Cela a pris 40 longues années, mais M. James Blackmon, qui a maintenant 66 ans, a goûté à la liberté. Il a été libéré et les accusations portées contre lui ont été abandonnées après que l’État eut jugé opportun de lui accorder une nouvelle audience.

Accusé de meurtre d’une étudiante sur le campus de St. Augustine en 1979, Blackmon a été reconnu coupable en 1988 du meurtre d’Helena Payton à l’actuelle université Saint Augustine.

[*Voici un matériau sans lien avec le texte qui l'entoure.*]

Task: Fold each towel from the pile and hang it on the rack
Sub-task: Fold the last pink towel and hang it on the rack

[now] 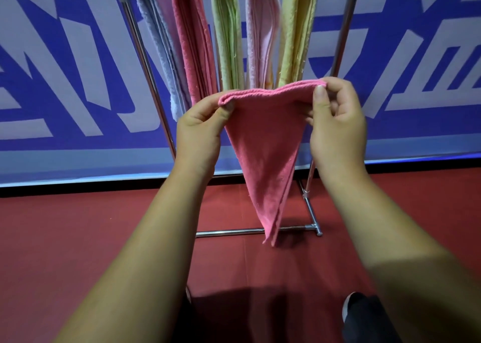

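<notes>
Holding the pink towel (263, 144) up mid-frame, in the air, in front of the rack (145, 64). My left grip (200, 129) pinches the top left corner: thumb on my side, fingers curled behind the cloth. My right grip (335, 123) pinches the top right corner between thumb and forefinger, the other fingers loosely curled below. Both are closed on cloth, nothing else in them. The top edge runs between the two, right end a bit higher, slight dip in the middle. The towel is doubled: stacked layers show along the top edge and at the bottom tip. It hangs free and narrows to a point at low centre, where it overlaps the rack's chrome foot bar (234, 232) in the picture; can't tell if they touch. Behind, at top centre, folded towels hang side by side on the rack, left to right: lavender towel (158, 56), deep pink towel (192, 43), green towel (227, 35), pale pink towel (261, 37), yellow towel (296, 30). Their lower ends sit just behind the top edge of the one I hold. The frame cuts the rack's top rail. Red floor (78, 238) below, blue-and-white banner (65, 69) across the back. Dark shoe (351, 306) at lower right.
</notes>
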Motion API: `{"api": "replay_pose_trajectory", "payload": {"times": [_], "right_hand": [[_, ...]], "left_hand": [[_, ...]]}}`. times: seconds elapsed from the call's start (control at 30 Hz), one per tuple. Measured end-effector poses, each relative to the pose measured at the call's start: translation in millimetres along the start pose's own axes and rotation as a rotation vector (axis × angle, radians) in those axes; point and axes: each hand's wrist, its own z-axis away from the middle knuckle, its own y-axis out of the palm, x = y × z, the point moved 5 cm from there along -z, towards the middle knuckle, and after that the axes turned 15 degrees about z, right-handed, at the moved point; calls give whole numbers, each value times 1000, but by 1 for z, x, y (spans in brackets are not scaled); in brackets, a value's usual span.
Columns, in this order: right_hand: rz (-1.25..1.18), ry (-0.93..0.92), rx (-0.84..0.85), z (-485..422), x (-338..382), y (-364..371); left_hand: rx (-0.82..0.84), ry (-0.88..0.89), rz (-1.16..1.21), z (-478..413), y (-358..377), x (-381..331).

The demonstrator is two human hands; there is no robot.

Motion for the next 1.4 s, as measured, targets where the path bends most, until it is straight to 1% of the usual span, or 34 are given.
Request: {"api": "replay_pose_trajectory", "payload": {"times": [0.23,0.37,0.43,0.57,0.67,0.83,1.13,1.4], "right_hand": [[-38,17,15,-1,3,1],[68,25,45,-1,-2,2],[126,55,88,0,-8,4],[120,71,87,1,-16,1],[131,94,100,1,-23,5],[124,112,103,0,-27,11],[148,140,145,1,-32,17],[116,175,94,8,-37,17]], "left_hand": [[-16,6,-49,4,-1,-5],[-107,-1,-142,6,-10,-4],[-115,-36,-176,8,-14,0],[-102,-67,-132,9,-16,-2],[-93,-166,-69,10,-16,5],[-144,-240,-71,14,-17,13],[-209,-249,-16,13,-22,19],[-187,-249,18,18,-16,21]]}}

Payton a été poignardée au cou dans une salle de bain d’un dortoir en 1979. L’affaire est devenue froide jusqu’à ce que les détectives reçoivent un appel anonyme en 1983 qui s’est révélé inexact.

La cause de Blackmon a été portée devant les juges par le biais des travaux de la Commission d’innocence de Caroline du Nord, qui a jugé en novembre qu’il y avait suffisamment de preuves de l’innocence de Blackmon pour justifier un contrôle judiciaire.

Selon ABC News, les deux parties ont convenu que Blackmon était atteint d’un QI faible, mais le comité des trois juges a déterminé qu’il avait prouvé qu’il était innocent du meurtre. Les juges ont signé un document annulant la condamnation et ordonnant que Blackmon soit libéré de prison dès que possible.

Décourageant, comme l’a montré le cas de Blackmon, il n’est malheureusement pas unique, car bon nombre d’autres hommes afro-américains se sont retrouvés purgeant de longues périodes dans des prisons aux États-Unis pour des crimes qui leur étaient imputés, alors qu’ils n’en avaient aucune idée.